We lost a great one in the recovery community. Gary was a big reason why I pursued recovery. Dealing with porn addiction in the early 2010’s was a struggle as most experts dismissed porn as an addiction. His book made me feel vindicated and gave me the desire and motivation to pursue recovery. Without him I would still be suffering as an addict
So sad and upset to hear of Gary's passing. May you rest in eternal peace you helped so many people all over the world and we are so grateful. Sincere condolences to family and friends. #gonebutneverforgotten
Oh Gary, you are one of those amazing people whose depth of character revealed itself slowly over time, and never seemed to find a limit. Generosity, kindness, wry wit, and so so so protective of truth, justice, and the vulnerable. How you loved the young men who sought help for problem porn use! I had the blessing of attending a weekly meeting with you and you never lost sight of compassion and empathy for the challenges boys and young men face as they navigate the pornographized world.
You cared for girls and women too -- you were the first resource I ever found that highlighted the struggles that females face with porn, and I build all my remaining resources on your excellent foundation. When I wanted to give you credit you said no, don't mention it. You were not corrupted by ego and jockeying for position, you just gave and gave. I am thinking of the Shel Silverstein poem "The Giving Tree." It breaks my heart to know that I can't give you anything now. But I can carry on your legacy, and I will to the best of my ability, as long as I live.
Thank you Gary, for being you. You set the bar for all men. You were a once in a lifetime friend. I carry you in my heart and now think: WWGD? What would Gary do? And I try to do that.
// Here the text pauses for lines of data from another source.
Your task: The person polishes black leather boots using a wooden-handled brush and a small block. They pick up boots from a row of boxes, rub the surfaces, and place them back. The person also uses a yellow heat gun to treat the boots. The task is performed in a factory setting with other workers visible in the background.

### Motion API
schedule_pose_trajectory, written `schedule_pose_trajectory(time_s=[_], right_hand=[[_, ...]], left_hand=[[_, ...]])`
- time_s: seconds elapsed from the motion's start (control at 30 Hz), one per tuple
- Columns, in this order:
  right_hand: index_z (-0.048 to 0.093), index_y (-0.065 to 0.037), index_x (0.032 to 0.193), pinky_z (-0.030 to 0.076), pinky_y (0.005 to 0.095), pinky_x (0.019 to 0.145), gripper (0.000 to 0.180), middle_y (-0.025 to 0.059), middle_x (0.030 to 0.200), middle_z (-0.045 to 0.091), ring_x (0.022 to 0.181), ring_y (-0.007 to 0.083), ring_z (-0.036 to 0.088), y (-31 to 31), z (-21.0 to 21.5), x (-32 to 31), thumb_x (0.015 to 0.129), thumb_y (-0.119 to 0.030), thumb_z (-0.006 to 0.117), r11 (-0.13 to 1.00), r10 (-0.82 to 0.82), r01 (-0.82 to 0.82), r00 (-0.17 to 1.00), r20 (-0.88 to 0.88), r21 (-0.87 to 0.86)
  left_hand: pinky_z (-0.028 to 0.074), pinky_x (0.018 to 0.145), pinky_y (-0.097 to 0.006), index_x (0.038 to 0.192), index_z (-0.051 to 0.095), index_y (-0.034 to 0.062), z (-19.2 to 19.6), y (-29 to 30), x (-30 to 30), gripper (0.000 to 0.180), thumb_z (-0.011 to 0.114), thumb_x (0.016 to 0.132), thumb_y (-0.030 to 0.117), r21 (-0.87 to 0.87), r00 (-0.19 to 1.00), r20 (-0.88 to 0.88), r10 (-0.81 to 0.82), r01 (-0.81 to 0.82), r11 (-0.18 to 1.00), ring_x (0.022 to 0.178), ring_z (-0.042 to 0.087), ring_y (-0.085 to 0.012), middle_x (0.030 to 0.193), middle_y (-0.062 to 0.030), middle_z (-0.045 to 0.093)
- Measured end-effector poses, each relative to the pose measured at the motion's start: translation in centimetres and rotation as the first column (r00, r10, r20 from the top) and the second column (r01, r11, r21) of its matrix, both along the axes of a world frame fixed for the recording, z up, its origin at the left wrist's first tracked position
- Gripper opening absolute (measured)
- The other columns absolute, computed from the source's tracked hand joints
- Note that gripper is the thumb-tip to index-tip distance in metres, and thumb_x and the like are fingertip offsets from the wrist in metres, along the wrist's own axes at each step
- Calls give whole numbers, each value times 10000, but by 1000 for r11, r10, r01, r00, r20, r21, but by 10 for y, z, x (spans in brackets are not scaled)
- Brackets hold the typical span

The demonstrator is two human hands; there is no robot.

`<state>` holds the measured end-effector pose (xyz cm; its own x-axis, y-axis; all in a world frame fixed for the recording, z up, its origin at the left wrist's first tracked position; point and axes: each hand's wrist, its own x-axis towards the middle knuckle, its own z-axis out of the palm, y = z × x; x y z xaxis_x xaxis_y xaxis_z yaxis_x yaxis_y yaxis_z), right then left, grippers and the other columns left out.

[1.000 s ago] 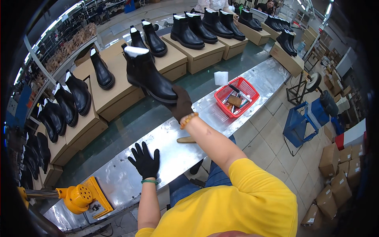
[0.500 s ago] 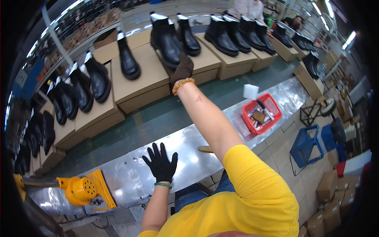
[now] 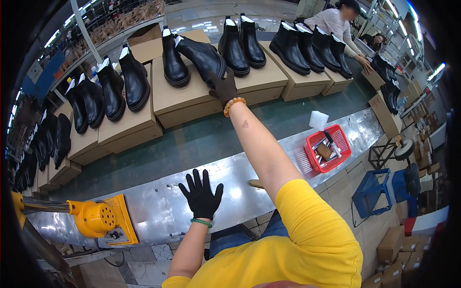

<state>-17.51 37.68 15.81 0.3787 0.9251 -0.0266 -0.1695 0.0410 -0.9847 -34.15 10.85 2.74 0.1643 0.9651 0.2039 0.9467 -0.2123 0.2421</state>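
My right hand [image 3: 224, 87], in a dark brown glove, reaches over a green belt and grips the toe of a black ankle boot [image 3: 200, 54]. That boot tilts to the left over a cardboard box [image 3: 185, 102], its top close to an upright black boot [image 3: 174, 65]. Two more upright boots [image 3: 235, 56] stand just right of it. My left hand [image 3: 201, 197], in a black glove, lies flat with fingers spread on the shiny metal table [image 3: 158, 211], holding nothing.
Boots on boxes line the green belt [image 3: 139, 149]. A red basket [image 3: 321, 167] of small items and a white block [image 3: 319, 120] lie to the right, a yellow machine [image 3: 98, 222] to the left. At the far right, another person [image 3: 331, 24] reaches toward the boots.
The gripped boot has gone from nearly upright to leaning left, toward the neighbouring boot. My left hand stays flat on the table. The other person has come further into view.
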Motion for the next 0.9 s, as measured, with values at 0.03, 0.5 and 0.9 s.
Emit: schedule_pose_trajectory(time_s=[0.03,0.5,0.9], right_hand=[[274,-118,1401,554,354,698,728,112,1215,498,973,237,580,-2,-2,1,809,-220,685,1000,5,-6,997,78,4],[502,-87,1194,563,396,676,521,99,985,607,845,268,643,71,-42,7,821,-400,687,984,139,-103,956,-260,146],[371,-39,1294,575,369,586,588,137,935,600,719,272,663,25,-18,5,810,-185,671,982,179,-173,979,93,-71]], left_hand=[[66,1080,-621,1374,419,122,-1,0,1,702,496,835,565,18,1000,4,-6,6,1000,1355,264,-397,1463,-166,323],[113,1060,-645,1334,468,114,7,3,2,695,549,795,546,21,999,49,4,-5,1000,1307,333,-416,1419,-183,381],[133,1041,-658,1338,471,124,3,0,-3,684,515,821,569,63,993,120,1,-9,998,1287,359,-418,1398,-198,400]])
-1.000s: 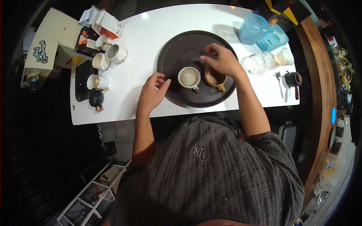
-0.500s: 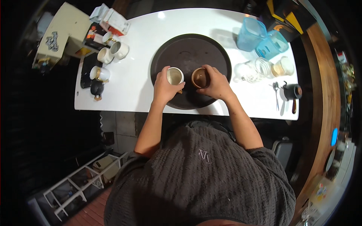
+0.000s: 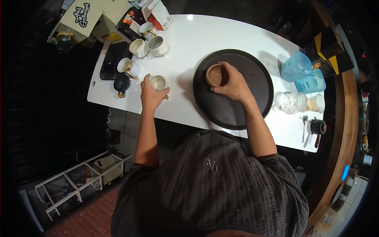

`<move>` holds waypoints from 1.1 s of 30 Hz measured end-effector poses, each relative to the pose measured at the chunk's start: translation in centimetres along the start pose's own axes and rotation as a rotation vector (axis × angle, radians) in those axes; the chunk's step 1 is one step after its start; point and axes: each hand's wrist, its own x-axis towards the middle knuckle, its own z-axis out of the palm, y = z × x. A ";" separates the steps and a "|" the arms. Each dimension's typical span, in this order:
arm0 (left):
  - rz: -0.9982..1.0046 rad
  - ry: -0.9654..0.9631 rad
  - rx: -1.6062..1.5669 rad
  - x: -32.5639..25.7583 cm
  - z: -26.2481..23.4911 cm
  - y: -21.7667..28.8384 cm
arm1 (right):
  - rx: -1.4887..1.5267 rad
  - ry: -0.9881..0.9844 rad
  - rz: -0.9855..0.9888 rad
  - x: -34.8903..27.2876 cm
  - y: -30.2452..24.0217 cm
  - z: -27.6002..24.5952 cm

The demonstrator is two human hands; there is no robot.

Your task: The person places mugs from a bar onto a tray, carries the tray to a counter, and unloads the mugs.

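Observation:
My left hand (image 3: 151, 96) is wrapped round a white cup (image 3: 158, 81) with a brownish handle. That cup is over the white table, left of the tray; whether its base touches the tabletop I cannot tell. In my right hand (image 3: 236, 83) is a brown cup (image 3: 215, 75), gripped at its right side over the left part of a round dark tray (image 3: 246, 108). Both cups are upright, mouths facing up. A white mug with a gold handle (image 3: 128, 68) stands a little left of my left hand, beside a round black item (image 3: 121, 84) with a wooden end.
Several white mugs (image 3: 158, 46) group at the table's far left, by a cream machine (image 3: 89, 19) and a flat black device (image 3: 112, 61). At right are blue pitchers (image 3: 296, 66), clear glassware (image 3: 290, 102), a spoon (image 3: 304, 129) and a small black pot (image 3: 317, 126).
My left hand has carried the white cup off the tray, leftward. The brown cup is now nearer the tray's left rim. The view has turned, so the tray appears further right.

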 end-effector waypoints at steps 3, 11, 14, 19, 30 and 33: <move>-0.023 -0.073 -0.073 2.1 -0.1 -1.6 | 0.012 -0.008 -0.019 2.1 -1.7 2.2; 0.117 -0.112 0.027 6.9 -0.5 -3.4 | 0.018 -0.027 0.028 4.6 -5.0 5.5; 0.159 -0.121 0.063 8.3 -0.4 -3.8 | 0.016 -0.018 0.040 4.8 -5.1 6.1; 0.120 -0.158 0.099 9.7 -0.5 -3.8 | 0.007 0.011 0.061 4.8 -5.0 6.3; 0.362 0.055 0.262 11.6 -0.4 -3.8 | 0.038 0.022 0.043 4.0 -4.8 5.9; 0.395 0.095 0.212 12.5 0.1 -4.2 | 0.070 0.019 0.028 3.5 -4.9 5.5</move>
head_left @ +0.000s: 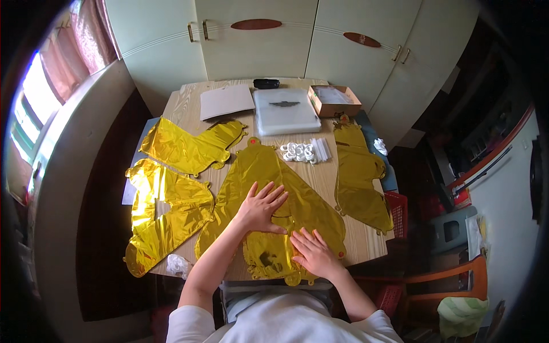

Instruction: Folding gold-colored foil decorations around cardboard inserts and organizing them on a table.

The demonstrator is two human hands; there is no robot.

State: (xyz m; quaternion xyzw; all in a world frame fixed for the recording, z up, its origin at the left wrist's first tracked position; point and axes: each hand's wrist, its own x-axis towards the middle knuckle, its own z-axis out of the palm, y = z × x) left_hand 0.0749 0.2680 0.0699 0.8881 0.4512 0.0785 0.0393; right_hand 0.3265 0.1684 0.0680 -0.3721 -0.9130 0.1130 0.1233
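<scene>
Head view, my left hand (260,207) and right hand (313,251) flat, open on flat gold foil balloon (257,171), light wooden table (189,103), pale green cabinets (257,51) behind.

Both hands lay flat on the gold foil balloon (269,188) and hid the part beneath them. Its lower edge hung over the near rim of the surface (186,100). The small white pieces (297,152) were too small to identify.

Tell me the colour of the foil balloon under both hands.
Shiny gold; the foil balloon lies flat beneath the left hand and right hand, head view.
</scene>
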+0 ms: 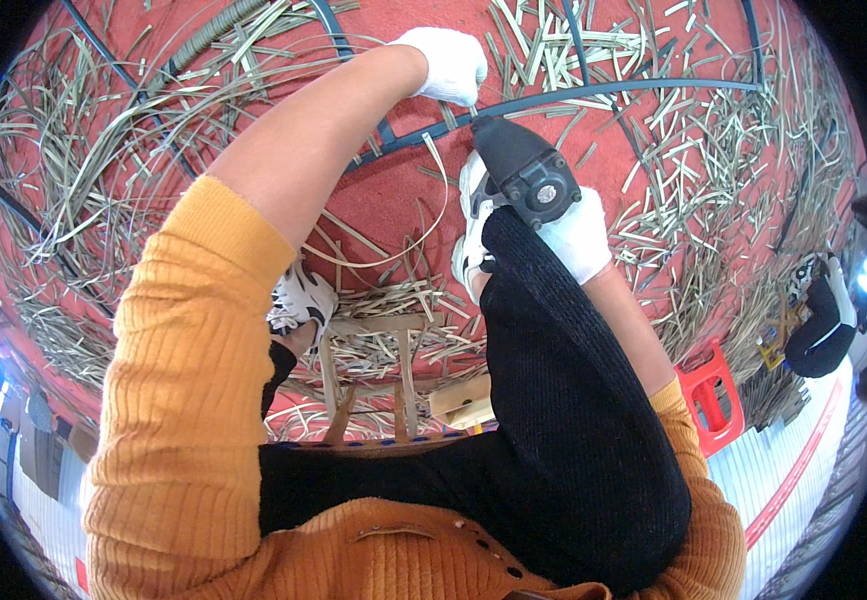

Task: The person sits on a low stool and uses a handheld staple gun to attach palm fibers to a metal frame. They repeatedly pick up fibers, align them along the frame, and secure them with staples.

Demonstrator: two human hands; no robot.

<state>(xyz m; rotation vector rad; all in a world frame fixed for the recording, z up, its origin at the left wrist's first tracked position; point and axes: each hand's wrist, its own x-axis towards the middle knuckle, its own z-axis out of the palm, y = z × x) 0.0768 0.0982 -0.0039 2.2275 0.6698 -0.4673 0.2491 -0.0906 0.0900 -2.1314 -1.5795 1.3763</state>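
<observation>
My left hand point(450, 66), in a white glove, is closed beside a dark metal frame point(613, 88). Its fingertips pinch what looks like a thin strip at the bar, though the grip is mostly hidden. In my right hand point(581, 240), also gloved, is a black pneumatic staple gun point(528, 172). Its nose meets the frame bar just below my left fingertips, and the tool's body hides most of the grip. A pale wicker strip point(442, 190) loops down from the bar. Short strip ends are fastened along the bar to the left.
Cut strips point(713, 190) lie scattered over the red carpet point(378, 205). Long loose strips point(103, 150) tangle at the left around more frame bars. My shoes stand close to the frame. A red plastic stool point(711, 400) is at the right, and another person point(821, 325) sits farther off.
</observation>
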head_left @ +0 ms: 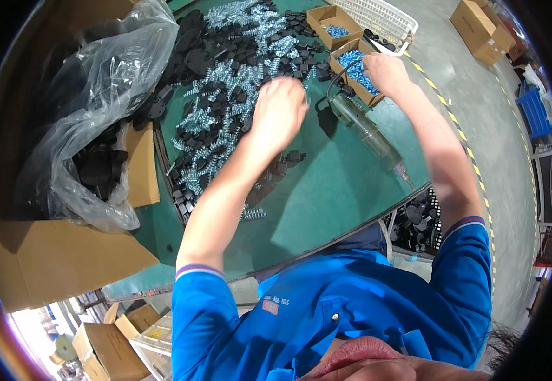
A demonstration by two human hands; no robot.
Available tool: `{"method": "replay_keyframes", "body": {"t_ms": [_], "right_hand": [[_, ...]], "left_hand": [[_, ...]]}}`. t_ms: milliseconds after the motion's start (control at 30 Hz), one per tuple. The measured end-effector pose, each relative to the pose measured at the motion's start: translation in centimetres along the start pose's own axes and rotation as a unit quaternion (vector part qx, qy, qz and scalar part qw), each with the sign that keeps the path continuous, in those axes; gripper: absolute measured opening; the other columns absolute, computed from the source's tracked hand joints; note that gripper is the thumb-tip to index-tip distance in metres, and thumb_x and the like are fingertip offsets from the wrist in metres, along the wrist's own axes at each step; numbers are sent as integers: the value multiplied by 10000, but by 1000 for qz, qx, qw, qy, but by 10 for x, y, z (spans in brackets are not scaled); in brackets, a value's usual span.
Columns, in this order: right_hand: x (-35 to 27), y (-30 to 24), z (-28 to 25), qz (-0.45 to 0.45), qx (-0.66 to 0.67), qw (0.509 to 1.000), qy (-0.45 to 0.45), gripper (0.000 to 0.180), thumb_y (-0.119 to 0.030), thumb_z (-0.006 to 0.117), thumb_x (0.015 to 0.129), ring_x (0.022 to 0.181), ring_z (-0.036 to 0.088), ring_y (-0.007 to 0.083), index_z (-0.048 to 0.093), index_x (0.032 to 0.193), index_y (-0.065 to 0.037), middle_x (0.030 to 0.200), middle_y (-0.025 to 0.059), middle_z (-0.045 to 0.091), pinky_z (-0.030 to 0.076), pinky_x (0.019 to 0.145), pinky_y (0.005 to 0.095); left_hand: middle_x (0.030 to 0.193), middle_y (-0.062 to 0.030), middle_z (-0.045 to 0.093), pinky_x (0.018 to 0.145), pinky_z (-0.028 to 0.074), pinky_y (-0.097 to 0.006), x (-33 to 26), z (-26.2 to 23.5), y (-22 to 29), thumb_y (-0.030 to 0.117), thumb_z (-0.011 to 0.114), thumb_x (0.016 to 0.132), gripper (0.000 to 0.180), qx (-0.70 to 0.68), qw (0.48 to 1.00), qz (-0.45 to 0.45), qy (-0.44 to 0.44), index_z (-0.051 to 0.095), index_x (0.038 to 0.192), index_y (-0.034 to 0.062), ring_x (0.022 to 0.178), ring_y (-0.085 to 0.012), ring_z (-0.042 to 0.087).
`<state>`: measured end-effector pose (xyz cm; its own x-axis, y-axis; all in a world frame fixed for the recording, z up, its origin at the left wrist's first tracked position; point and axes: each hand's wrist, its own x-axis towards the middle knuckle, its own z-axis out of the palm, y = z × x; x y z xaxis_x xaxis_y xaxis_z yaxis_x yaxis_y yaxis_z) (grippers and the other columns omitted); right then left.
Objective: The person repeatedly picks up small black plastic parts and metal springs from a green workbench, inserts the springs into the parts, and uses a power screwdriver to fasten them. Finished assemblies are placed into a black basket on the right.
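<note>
Blue sleeves lead up: left hand grip unclear over screws; right hand grip hidden in brown carton.

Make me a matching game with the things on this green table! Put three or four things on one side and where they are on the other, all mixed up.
Things:
1. left hand
2. right hand
3. electric screwdriver
4. clear plastic bag

Places:
A. lying on the green table between the two arms
B. in the big cardboard box at the left, holding black parts
C. over the pile of silvery springs
D. at the small box of blue screws

Pairs: 1-C, 2-D, 3-A, 4-B
</note>
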<state>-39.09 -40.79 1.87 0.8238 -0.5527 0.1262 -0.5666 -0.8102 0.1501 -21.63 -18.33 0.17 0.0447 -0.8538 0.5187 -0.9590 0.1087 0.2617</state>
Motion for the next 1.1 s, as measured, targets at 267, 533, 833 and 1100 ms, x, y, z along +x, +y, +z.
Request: {"method": "replay_keyframes", "body": {"t_ms": [267, 533, 833, 1100], "right_hand": [[-55, 4, -20, 37, 245, 956, 156, 141, -133, 625, 917, 864, 671, 317, 578, 1008, -36, 956, 134, 674, 540, 728, 408], [-249, 32, -1, 235, 725, 638, 108, 109, -74, 561, 981, 769, 651, 143, 610, 1036, 5, 877, 80, 673, 536, 711, 278], [-332, 19, 60, 268, 857, 406, 169, 181, -140, 579, 1000, 722, 606, 118, 641, 1100, -3, 887, 41, 656, 513, 638, 268], [-359, 15, 54, 308, 860, 380, 141, 224, -78, 592, 974, 812, 643, 167, 638, 1170, 20, 949, 72, 677, 539, 739, 309]], "left_hand": [[1182, -104, 659, 1126, 280, -545, 85, 67, -66, 261, 623, 896, 191, 49, 988, -57, -132, 671, 995, 106, 1346, -325, 446], [1235, -82, 641, 1131, 290, -519, -4, 15, -16, 188, 629, 895, 139, 33, 983, -11, -182, 597, 985, 87, 1299, -310, 500], [1114, -108, 645, 971, 440, -471, 22, 24, 107, 77, 718, 779, 237, -104, 979, 167, -56, 597, 981, 54, 1074, -329, 596], [763, -73, 571, 733, 451, -411, 31, 103, 149, 94, 718, 797, 216, -146, 979, 138, -38, 556, 938, 88, 750, -284, 591]]}}
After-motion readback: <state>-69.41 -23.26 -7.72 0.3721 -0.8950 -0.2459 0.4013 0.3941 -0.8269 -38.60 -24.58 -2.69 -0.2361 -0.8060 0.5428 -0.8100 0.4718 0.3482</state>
Much love to your amazing wife Marnia and your very cool son Arion.
Gary's active approach to kinetic anatomy, an understanding of systems in motion, was deeply influential during and after my time at Heartwood Institute, as I learned to pay better attention to all the sensations in my body. I'm forever grateful to him for that awareness!
I was a freshman in high school when I stumbled upon Gary's TED Talk on YouTube. I learned much about the harmful effects of porn addiction that I never knew before. Gary is a pioneer of this rapidly changing landscape in our understanding of addiction. To me, Gary Wilson is synonymous with our community and their crusade against porn. Your teachings have affected a great part of my life and have been truly influential to not just me but many others. Thank you for your research, dedication, passion to spread awareness for all of us who never even realized. From the bottom of my heart, rest in peace.
Just heard the news and wanted to send my deepest condolences from Australia. I only met Gary and Marnia once when in Houston in 2016. We enjoyed a wonderful dinner with them one evening and shared some wonderful stories about their visit to Australia and many other topics. We chatted many times after that over Skype and both Gary and Marnia always had time to talk. Such incredible people :-)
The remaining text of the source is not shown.